In the event that the AVSG is smaller than the VSG, the client does nothing special. It goes throguh the same process as before, but only involves those servers in the AVSG.
Eventually when the partitioned or failed server becomes accessible, it will be added back to the AVSG. At this point, it will be involved in reads and writes. When this happens, the client will begin to notice any writes it has missed, because its CVV will be behind the others in the group.

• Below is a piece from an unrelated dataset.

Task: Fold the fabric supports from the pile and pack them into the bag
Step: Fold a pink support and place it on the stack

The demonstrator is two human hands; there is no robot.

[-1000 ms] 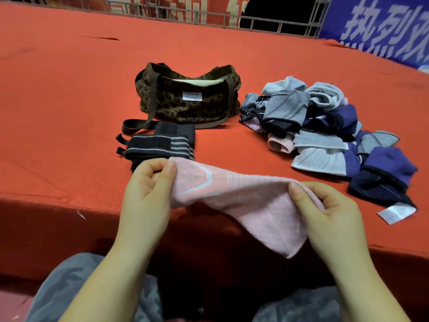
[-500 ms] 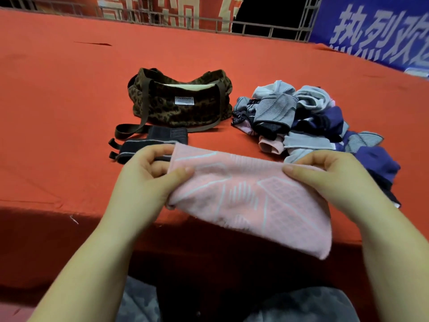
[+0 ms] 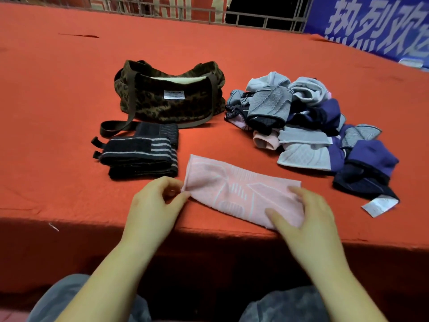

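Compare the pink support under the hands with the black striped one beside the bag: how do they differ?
The pink support lies spread flat in one layer; the black striped support is already folded into a stack. The pink one is held: the left hand pinches its corner and the right hand rests on it, while nothing touches the black one. Both lie on the red table, outside the bag.

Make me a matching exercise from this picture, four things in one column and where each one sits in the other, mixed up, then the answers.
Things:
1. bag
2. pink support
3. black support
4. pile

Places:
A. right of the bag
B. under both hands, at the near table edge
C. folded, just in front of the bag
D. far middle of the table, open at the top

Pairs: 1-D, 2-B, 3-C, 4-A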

This will be automatically fixed by the a write operation.
Coda clients also periodically poll the members of their VSG. If they find that hosts have appeared that are not currently in their AVSG, they add them. When they add a server in the VSG back to the AVSG, they must compare the VVV's. If the new server's VVV does not match the client's copy of the VVV, thier is a conflict. To force a resolution of this conflict, the client drops all callbacks in the volume. This is because the server had updates while it was disconnected, but the client (because it couldn't talk to the server) missed the callbacks.
Now, let's assume that the network is partitioned. Let's say that half of the network is accessible to one client and the other half to the other client. If these clients play with different files, everything works as it did above. But if they play with the same files, a write-write conflict will occur. The servers in each partition will update their own version numbers, but not the other. For example, we could see the following:
  Initial:     <1,1,1,1>
               <1,1,1,1>
               <1,1,1,1>
               <1,1,1,1>

  --------- Partition 1/2 and 3/4 ----------
  Write 1/2:   <2,2,1,1>
               <2,2,1,1>

  Write 3/4:   <1,1,2,2>
               <1,1,2,2>


  --------- Partition repaired ----------
  Read (ouch!) <1,1,2,2>
               <1,1,2,2>
               <2,2,1,1>
               <2,2,1,1>
  
The next time a client does a read (or a write), it will detect the inconsistency. This inconsistency cannot be resolved automatically and must be repaired by the user. Coda simply flags it and requests the user's involvement before permitting a subsequent access.
Notice that replication does not affect the model we discussed before -- Coda's disconnected mode is not affected. The version vectors work just like the individual version numbers in this respect.
Coda and Weakly Connected Mode
Coda operates under the assumption that servers are busy and clients have plenty of free time. This is the reason that replication and conflict detection are client-driven in Coda. But this assumption does not always hold. It would be prohibitively time consuming to implement client-based replication over a modem line. It might also be prohibitively expensive over a low-bandwith wireless connection.
Coda handles this situation with what is known as weakly connected mode. If the Coda client finds itself with a limited connection to the servers, it picks one of the servers and sends it the update. The server then propagates the change to the other servers, if possible, and the version vectors are updated on the servers, as appropriate. Basically the update generates a server-server version conflict and triggers the server to resolve it.